Jade Fire Gold(53)



I love you.

Air rushes into my lungs and I blink back to the present.

I remember.

I remember.

My childhood flares and extinguishes. Memories of jumbled-up conversations, images of my parents, the places I used to hide in our family home, me running as a child, away from everyone . . .

What I did to my nanny.

I scramble up, terrified by what I remember—and what I don’t.

But one thing is clear: only my father knows what really happened.

I pace around my father’s study, waiting for the attendant to wake him. The once wet trails on my cheeks dry as something else takes over my fear and confusion.

Rage.

I remember. Not everything. But enough.

I’m shaking so badly that I lean onto the cabinet with my father’s prized scrolls to keep from collapsing. My father has been keeping secrets from me. Secrets about myself, about my childhood. About my mother.

He has been lying to me.

The cabinet creaks, and I remember the secret alcove it hides. What if? I push and the wall panel shifts. I thought this narrow room bare before, but maybe I was wrong. I grab a lamp from the table and shine it in the room. The light scatters on something.

A lever.

I push it down and another false wall slides away. Shelves of ancient-looking scrolls line the walls of this new room. A rack stands at the corner, orange robes hanging on it.

I stagger back into the wall.

Diyeh robes.

Why are they here? Why?

I stare at them, the bright orange burning my eyes. There’s a red sash running through the fabric of these robes. What does it mean?

“Ahn-er? Is something wrong, my dear?” my father calls out as he enters his study.

It’s too late to hide my discovery. I walk out of my father’s secret room, clutching the Diyeh robes in my hand and fling them at him.

“Are you a priest?” My voice is cold. Stripped of emotion.

His eyes flash dangerously. “Have you been spying on me?”

“Why didn’t you tell me?”

“I have my reasons. My safety, for one. The head of the Diyeh priesthood lives in constant fear of assassination.”

The head priest. Ten Hells. My father is the head priest of the Diyeh. Just when I thought things couldn’t get any worse.

He studies me shrewdly. “Why does it matter if I’m a priest?”

“Why does it matter?” My voice starts to tremble. “You made me do all those things. The bird—I was a child!”
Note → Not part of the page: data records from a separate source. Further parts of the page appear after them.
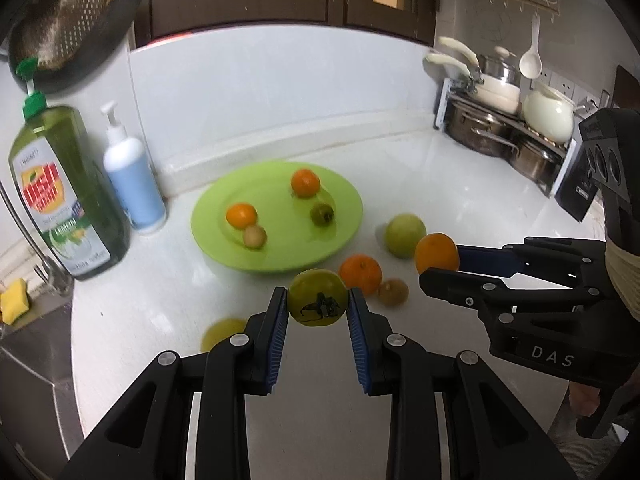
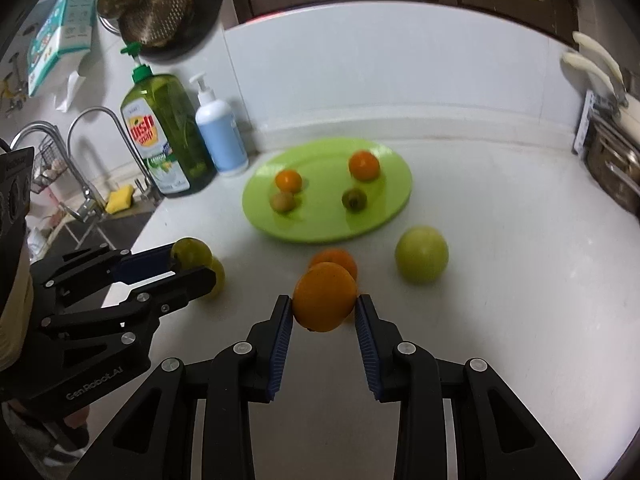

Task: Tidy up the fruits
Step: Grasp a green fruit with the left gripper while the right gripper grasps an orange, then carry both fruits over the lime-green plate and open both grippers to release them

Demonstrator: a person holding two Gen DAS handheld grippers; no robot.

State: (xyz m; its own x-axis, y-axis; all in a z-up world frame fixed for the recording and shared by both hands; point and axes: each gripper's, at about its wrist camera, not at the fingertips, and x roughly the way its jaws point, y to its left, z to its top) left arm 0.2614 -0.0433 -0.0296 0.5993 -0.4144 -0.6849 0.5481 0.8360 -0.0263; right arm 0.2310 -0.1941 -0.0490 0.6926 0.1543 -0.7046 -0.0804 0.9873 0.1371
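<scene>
With both black two-finger tools lifted clear of the glossy white countertop (image 1: 460, 208), each one carries a fruit. Left gripper (image 1: 318, 306): blue ribbed pads pinch a round yellow-green fruit with a dark dried stem (image 1: 318, 298), held above the counter. Right gripper (image 2: 324, 308): pads clamp a round orange citrus fruit (image 2: 325, 297), also off the surface; in the left view it sits at the tip of the right gripper (image 1: 438, 256).

Just below the left tool, a small yellow-green fruit (image 1: 222, 332) lies on the counter, partly hidden. Loose fruits a bit further out: an orange mandarin (image 1: 361, 273), a small brownish-green fruit (image 1: 394, 291) just beside it, and a larger pale green round fruit (image 1: 405, 235), apart from the others.

Past those, a round lime-green plastic plate (image 1: 276, 256) holds four pieces: two small orange citrus (image 1: 241, 215) (image 1: 305, 183), a tan-brown small fruit (image 1: 255, 236) touching the nearer orange, and a dark olive small fruit (image 1: 322, 213).

Left of the plate, against the wall: a tall green dish-soap pump bottle (image 1: 66, 196) and a white-and-blue pump bottle (image 1: 134, 182). Far right corner: a rack of steel pots and white cookware (image 1: 504, 124). A metal colander (image 1: 68, 20) hangs top left.
</scene>
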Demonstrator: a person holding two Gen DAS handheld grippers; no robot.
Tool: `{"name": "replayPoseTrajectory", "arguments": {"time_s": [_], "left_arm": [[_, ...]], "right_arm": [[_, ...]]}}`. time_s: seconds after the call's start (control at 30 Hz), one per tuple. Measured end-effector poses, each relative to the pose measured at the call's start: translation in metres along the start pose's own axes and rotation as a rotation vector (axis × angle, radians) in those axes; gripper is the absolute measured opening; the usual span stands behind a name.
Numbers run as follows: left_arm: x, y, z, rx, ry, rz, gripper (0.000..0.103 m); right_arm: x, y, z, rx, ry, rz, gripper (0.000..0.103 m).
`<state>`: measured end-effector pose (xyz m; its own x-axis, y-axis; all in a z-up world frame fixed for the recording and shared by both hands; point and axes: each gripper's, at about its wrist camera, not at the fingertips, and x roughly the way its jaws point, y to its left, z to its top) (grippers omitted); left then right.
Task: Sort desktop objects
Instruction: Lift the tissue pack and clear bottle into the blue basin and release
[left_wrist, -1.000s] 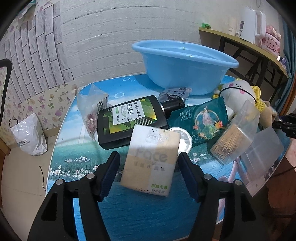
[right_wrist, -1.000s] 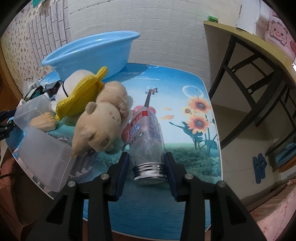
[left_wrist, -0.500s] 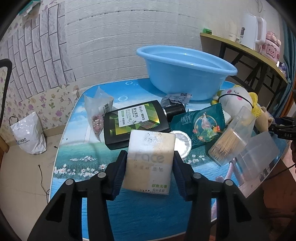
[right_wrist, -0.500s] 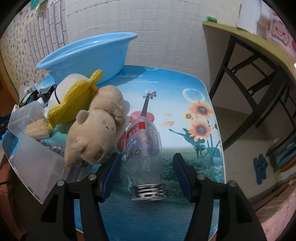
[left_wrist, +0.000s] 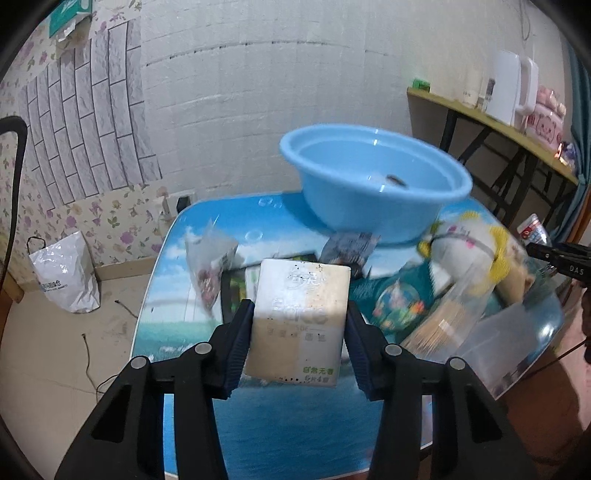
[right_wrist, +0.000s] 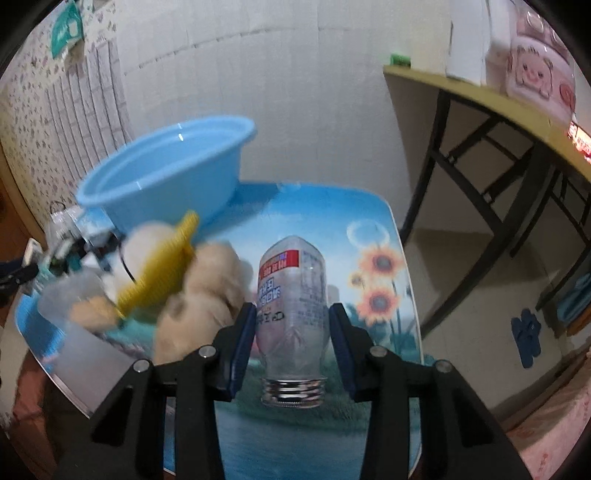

Too furious to control myself, I begin to cry. Memories spin out of control in my head. Flashes of all the cruel things I did—that I was made to do. My nanny’s shocked face when I showed her the flowers I killed with magic. How I almost killed her by accident.

The real reason why my father sent her away.

“You lied to me,” I whisper, wiping my tears fiercely. “You lied about everything.”

All he can say is, “You remember. How?”

“The empress gave me a tincture.”

“The empress.”

I don’t understand the implication in his tone, but it doesn’t matter. “Did you send the priests after Mother and me?”

“I wasn’t the head priest then. The order did not come from me.”

“What happened to Mother? What did they do to her?”

“You should ask what it is she did to you. She stole your destiny and made you weak.” The disdain in his voice is clear. “It was an honor that our daughter was chosen, but your mother, she didn’t understand who you are, what you can be.”

“She tried to save me from you—”

“She took an oath to serve the Empire, but she betrayed it—your mother was nothing but a traitor!” he thunders.

I leap forward and tear off his mask. Half of his face is covered in old burns. Scars ridge down his forehead to his chin, twisting at his lips. Scars left by my mother.

It looks like his face is melting.

I collapse onto the floor. With an anguished cry I hurl the silver mask across the room.

My father picks it up, his laughter chilling me to the bone.

“Now you see me as I truly am. Now you see what your mother did to me. If only you knew who she was. Your mother was not an innocent—she betrayed her family for the priesthood. She was one of us. How many did she sacrifice? How many did she kill before she stopped?” My father grabs my hand, raven eyes lingering on my mother’s jade ring. I see a flash of something complicated before they turn cold again. “And she stopped only because her own child was revealed to be the Life Stealer. Do not imagine her a martyr.”

“You’re lying again.”

“Am I?”

It can’t be true. It can’t be. The misshapen, monstrously human puppets from my dream dance in my mind, my mother’s laughter turning sour in my ears. My father must be lying. He’s a liar. He always lies.

I stare up at his ruined face. “You’re a monster.”

“So are you.”

My voice cracks. “No, I’m not. I won’t be one.”

“You cannot escape your fate, daughter. The gods have chosen you for a reason.”

“Why do you want the sword? What are you planning?”

“I told you. To save my country and to get rid of the desert.”